## [What the task requires]
For this exercise, copy each line of the records that contains the word "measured".

## [Source material]
*****
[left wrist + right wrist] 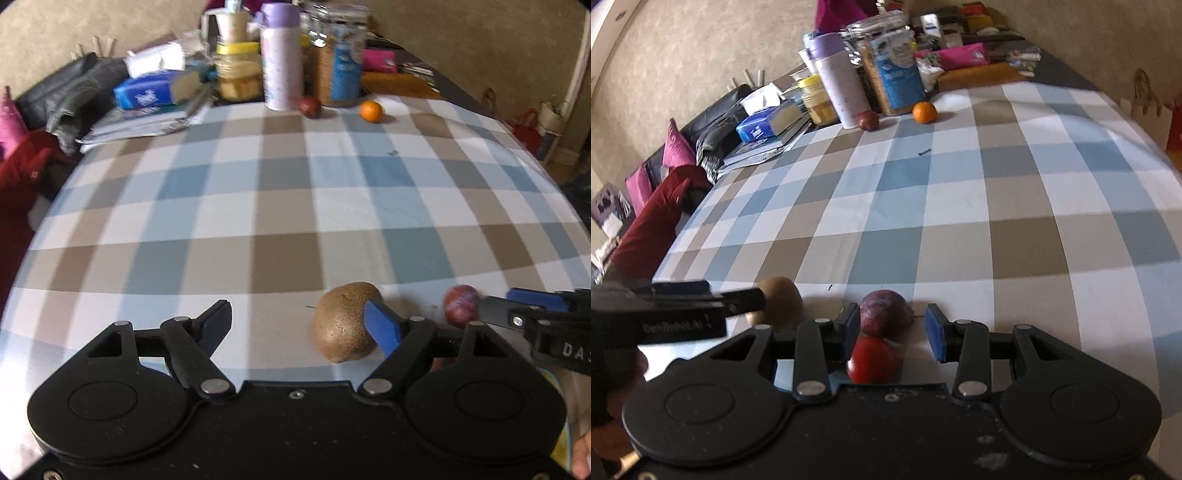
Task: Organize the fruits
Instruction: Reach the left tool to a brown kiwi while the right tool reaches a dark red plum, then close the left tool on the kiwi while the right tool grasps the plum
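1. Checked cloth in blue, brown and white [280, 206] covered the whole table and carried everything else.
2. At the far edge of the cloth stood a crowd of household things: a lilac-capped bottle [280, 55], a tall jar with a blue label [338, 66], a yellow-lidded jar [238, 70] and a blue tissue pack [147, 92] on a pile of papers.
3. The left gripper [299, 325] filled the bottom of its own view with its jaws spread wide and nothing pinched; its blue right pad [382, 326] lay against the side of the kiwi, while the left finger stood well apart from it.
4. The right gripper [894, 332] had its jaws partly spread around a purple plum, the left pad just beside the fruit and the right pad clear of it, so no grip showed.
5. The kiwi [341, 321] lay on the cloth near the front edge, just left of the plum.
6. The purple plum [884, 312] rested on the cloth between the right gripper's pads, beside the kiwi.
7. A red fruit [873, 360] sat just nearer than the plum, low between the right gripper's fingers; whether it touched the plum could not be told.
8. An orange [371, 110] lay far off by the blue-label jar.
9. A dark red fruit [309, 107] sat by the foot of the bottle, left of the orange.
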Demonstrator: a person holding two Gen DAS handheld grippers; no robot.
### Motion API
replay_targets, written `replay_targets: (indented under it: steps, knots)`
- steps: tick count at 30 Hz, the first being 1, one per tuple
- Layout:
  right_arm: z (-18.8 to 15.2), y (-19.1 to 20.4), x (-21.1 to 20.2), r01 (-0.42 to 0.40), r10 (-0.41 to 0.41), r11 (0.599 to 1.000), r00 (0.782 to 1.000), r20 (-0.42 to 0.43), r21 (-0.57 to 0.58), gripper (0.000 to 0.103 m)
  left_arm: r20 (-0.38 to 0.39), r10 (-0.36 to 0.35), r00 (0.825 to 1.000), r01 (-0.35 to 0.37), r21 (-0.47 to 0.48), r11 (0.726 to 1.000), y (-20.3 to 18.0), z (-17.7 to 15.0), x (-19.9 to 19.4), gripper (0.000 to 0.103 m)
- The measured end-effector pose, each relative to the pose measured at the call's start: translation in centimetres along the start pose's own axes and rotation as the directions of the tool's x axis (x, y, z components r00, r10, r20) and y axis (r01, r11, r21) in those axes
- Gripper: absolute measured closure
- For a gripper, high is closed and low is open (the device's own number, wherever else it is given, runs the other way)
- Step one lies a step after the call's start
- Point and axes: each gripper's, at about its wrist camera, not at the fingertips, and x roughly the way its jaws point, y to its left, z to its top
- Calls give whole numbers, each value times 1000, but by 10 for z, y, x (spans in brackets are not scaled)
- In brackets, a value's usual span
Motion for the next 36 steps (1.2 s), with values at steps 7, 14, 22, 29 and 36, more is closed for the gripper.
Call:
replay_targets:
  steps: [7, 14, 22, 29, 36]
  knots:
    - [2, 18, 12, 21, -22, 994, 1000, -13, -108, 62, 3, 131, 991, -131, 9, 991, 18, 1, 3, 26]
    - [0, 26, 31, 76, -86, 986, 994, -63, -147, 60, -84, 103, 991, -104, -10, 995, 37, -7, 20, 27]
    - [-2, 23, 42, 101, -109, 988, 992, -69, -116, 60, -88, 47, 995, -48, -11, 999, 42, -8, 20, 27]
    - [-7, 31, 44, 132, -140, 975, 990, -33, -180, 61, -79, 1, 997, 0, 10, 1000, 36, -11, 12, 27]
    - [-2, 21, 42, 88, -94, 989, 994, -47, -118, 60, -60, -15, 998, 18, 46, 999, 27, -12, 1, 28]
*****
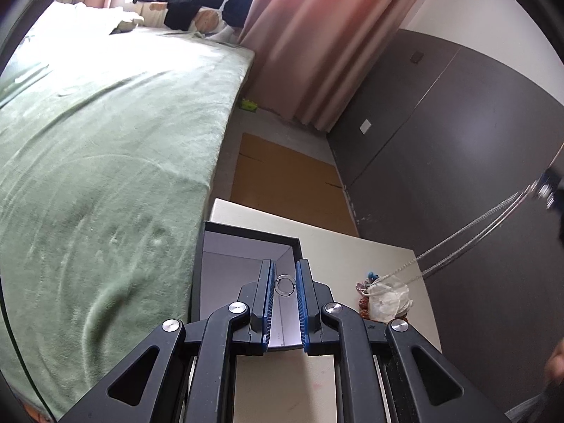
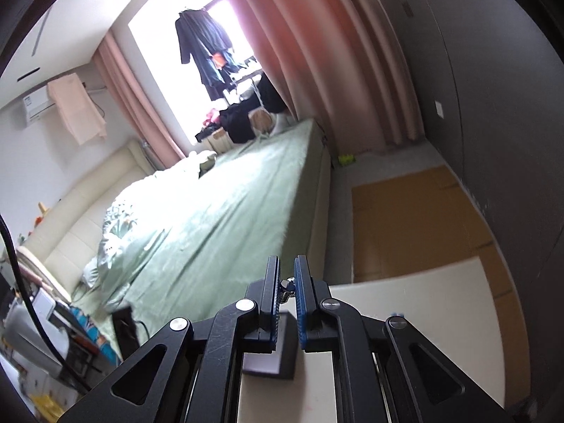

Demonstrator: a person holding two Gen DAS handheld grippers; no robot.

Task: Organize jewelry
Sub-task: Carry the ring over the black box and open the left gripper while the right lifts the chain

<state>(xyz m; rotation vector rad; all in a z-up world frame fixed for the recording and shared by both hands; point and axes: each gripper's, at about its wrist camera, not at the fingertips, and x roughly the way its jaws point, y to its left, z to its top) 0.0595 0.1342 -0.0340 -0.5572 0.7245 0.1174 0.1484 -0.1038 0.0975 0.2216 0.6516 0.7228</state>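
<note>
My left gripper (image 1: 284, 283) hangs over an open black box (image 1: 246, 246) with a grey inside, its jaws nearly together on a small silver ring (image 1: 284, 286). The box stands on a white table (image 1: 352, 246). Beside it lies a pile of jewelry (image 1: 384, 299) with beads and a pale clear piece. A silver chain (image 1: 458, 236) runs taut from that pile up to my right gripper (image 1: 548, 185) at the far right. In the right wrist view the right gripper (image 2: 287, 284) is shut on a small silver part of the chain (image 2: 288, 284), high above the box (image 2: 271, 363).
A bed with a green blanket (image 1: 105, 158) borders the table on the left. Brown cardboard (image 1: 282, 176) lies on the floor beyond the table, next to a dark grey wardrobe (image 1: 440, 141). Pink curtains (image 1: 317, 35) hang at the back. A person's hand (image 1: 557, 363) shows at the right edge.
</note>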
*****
## [Solution for this problem]
- The measured end-effector pose, each relative to the pose measured at the call's start: translation in centimetres along the start pose's own axes and rotation as the directions of the tool's x axis (x, y, z components r00, r10, r20) and y axis (r01, r11, r21) in those axes
- Gripper: absolute measured closure

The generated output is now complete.